Brad Hustad
- Brad Hustad, 1958

Profile
- Position: Fullback

Personal information
- Born: Mt. Horeb, Wisconsin, U.S.
- Listed weight: 190 lb (86 kg)

Career information
- College: LSU (1956, freshman team); Luther Norse (1957–1959);

= Brad Hustad =

American football fullback

Brad Hustad is an American former football fullback. He played college football at Luther College from 1957 to 1959. He led college football in 1957 with 1,401 rushing yards and set a college football record with 3,943 rushing yards.

==Early life==
Hustad grew up in Mount Horeb, Wisconsin. He was a multi-sport athlete at Mount Horeb High School.

==Luther College==
Hustad attended LSU for a semester but sustained a knee injury and transferred to Luther College in Iowa. He played for the Luther Norse football team from 1957 to 1959.

In 1957, Hustad led the country with 1,401 rushing yards on 219 carries, the third highest total in college football history. He was the first sophomore to lead the NCAA in rushing. He also tallied 72 points on 12 touchdowns in 1957.

As a junior in 1958, Hustad rushed for 1,354 yards on 206 carries. His rushing total ranked third in college football and led the nation's small colleges. At the end of the 1958 season, Hustad received first-team honors on the 1958 NAIA All-America football team.

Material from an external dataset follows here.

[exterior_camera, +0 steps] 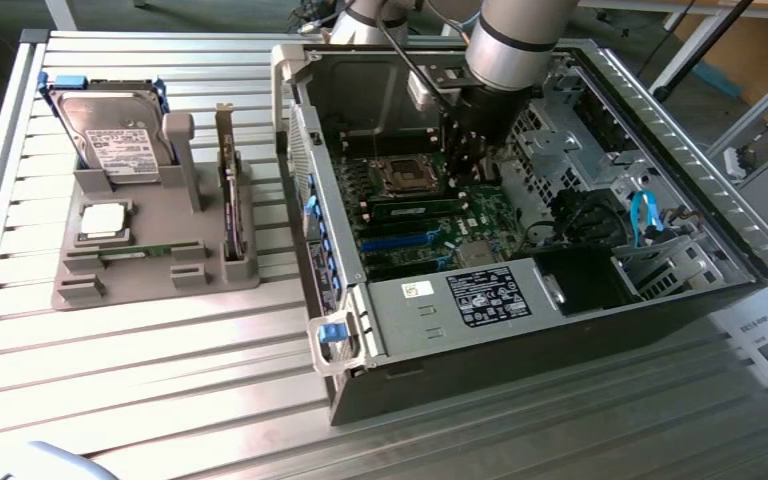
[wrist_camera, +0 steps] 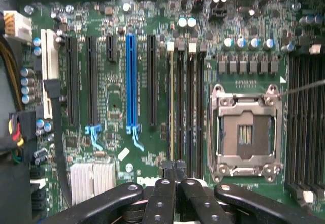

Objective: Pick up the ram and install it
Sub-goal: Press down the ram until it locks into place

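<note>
The arm reaches down into the open computer case (exterior_camera: 357,70) on the bench (exterior_camera: 131,390), with the tool (wrist_camera: 173,170) low over the motherboard (wrist_camera: 117,82). In the wrist view its two fingertips (wrist_camera: 167,169) are pressed together with no gap between them, right at the end of the memory slots (wrist_camera: 184,107) beside the empty processor socket (wrist_camera: 246,132). A ram (exterior_camera: 418,209) stick lies seated in a slot on the board, just near of the socket in the exterior view. Whether the tool has hold of it cannot be told; the fingers look closed on nothing. On the exterior view's left, well apart from the case, a grey holder (exterior_camera: 144,270) carries a hard drive (exterior_camera: 111,135), a square processor chip (exterior_camera: 104,220) and an upright expansion card (exterior_camera: 231,200)
</note>
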`<act>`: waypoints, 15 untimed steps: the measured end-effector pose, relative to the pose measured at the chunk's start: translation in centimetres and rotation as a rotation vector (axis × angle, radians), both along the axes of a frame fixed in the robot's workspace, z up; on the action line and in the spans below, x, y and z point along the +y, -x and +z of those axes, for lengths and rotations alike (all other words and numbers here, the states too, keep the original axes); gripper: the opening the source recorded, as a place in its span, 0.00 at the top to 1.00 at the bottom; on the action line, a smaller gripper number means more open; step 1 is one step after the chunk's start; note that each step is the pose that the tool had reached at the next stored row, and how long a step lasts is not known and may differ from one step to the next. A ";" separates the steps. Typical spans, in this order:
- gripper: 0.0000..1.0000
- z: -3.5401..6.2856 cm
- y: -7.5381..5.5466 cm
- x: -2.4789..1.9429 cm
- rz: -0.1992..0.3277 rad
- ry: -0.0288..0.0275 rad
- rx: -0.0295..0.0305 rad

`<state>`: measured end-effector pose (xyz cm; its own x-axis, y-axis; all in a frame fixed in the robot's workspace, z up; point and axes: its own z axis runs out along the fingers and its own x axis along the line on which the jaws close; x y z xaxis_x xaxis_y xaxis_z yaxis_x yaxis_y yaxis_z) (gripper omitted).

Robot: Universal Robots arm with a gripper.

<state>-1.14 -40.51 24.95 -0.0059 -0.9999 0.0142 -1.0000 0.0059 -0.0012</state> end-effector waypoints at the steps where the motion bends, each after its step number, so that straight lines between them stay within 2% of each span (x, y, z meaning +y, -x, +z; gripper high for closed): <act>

As a senior in 1959, Hustad tallied 1,188 rushing yards. He concluded his college career with a national record 3,943 rushing yards. He won all-Iowa Conference honors in 1957, 1958, and 1959.

==Later life==
After leaving Luther College, Hustad received a master's degree from the University of Wisconsin in 1952. He later worked as a teacher and coach at Kellogg High School in Minnesota. Hustad was inducted in 1974 into the Luther College Norse Hall of Fame.